Enfin, je viens de démarrer une collaboration avec Qunxin She de l’université de Copenhague. Son équipe étudie le virus SSV2, fusellovirus isolé de Sulfolobus islandicus. Nous souhaitons développer une étude conjointe des intégrases des deux virus, l’étude biochimique étant réalisée à Orsay et l’étude in vivo à Copenhague.

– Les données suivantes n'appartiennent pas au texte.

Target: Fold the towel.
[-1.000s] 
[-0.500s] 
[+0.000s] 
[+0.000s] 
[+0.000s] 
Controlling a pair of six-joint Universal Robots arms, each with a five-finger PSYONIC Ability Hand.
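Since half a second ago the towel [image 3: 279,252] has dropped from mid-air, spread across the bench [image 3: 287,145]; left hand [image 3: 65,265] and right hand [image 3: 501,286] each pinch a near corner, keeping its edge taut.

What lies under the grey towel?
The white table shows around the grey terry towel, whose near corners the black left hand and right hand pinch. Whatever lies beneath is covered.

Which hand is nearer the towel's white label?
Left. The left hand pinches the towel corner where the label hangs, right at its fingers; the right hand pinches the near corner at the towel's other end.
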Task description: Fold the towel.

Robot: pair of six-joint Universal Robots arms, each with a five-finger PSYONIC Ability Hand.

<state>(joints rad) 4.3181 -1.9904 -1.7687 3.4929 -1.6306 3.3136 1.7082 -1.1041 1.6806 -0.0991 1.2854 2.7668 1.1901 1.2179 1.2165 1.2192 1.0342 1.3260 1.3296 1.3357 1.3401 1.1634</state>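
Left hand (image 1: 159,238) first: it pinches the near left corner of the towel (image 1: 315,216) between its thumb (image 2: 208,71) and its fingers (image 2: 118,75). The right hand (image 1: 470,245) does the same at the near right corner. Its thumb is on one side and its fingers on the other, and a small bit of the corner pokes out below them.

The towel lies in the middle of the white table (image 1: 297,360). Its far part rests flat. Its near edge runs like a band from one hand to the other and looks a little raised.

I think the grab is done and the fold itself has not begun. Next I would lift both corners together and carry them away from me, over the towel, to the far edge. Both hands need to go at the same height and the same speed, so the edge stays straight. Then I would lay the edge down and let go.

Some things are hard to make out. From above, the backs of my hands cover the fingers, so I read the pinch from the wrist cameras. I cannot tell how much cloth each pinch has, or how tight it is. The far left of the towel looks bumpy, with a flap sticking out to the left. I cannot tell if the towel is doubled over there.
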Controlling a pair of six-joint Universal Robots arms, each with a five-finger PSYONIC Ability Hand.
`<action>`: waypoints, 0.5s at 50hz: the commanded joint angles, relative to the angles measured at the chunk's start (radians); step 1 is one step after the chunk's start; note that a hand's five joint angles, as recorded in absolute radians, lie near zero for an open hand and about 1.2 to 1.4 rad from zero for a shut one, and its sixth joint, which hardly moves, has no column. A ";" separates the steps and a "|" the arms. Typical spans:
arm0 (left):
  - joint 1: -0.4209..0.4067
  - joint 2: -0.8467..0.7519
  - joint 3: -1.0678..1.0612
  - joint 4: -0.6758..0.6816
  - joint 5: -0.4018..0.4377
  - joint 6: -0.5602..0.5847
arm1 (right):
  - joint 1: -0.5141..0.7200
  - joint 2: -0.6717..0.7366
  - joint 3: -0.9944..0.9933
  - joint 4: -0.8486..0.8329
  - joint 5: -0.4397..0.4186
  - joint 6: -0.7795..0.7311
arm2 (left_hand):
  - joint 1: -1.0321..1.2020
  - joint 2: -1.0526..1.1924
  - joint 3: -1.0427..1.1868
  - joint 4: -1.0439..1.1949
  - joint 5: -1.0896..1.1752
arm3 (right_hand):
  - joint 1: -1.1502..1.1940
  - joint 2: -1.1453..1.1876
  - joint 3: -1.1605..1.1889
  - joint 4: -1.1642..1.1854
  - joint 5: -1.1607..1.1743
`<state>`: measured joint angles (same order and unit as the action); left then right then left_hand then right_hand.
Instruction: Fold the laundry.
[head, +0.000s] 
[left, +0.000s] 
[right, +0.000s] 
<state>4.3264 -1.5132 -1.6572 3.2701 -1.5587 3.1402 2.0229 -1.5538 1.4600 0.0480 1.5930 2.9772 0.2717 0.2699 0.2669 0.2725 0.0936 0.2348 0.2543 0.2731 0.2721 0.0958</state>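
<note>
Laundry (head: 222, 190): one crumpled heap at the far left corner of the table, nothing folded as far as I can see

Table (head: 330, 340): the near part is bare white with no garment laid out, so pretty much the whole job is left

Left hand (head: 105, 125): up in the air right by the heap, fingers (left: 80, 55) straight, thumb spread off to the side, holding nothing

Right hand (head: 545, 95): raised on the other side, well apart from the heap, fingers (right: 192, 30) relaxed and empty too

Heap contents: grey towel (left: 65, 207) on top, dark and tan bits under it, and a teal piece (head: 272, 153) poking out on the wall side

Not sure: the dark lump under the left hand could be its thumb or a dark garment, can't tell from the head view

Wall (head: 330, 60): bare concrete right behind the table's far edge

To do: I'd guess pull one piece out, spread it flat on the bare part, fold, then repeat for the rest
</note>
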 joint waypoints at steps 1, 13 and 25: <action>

Dans un premier temps nous allons construire des protéines chimères composées de la région N-terminale (comprenant le site attP) de l’une et de la région C-terminale de l’autre. Les propriétés des protéines chimères seront étudiées in vitro et in

vivo. Notre hypothèse est que nous obtiendrons une spécificité d’intégration correspondant à

l’origine virale du domaine N-terminal (SSV2 s’intègre spécifiquement dans un gène d’ARNtGly

). S’il s’avère que nous pouvons altérer la spécificité d’intégration, nous construirons de nouvelles chimères permettant de cibler de nouveaux gènes d’ARNt, ne correspondant pas à une intégration naturelle. Notre objectif est de pouvoir ainsi obtenir plusieurs virus recombinants ayant tous une spécificité d’intégration différente. A plus long terme, nous espérons pouvoir cibler d’autres gènes d’intégration que les gènes d’ARNt, ce qui permettrait d’utiliser les fusellovirus comme outils de disruption génique chez les Sulfolobales.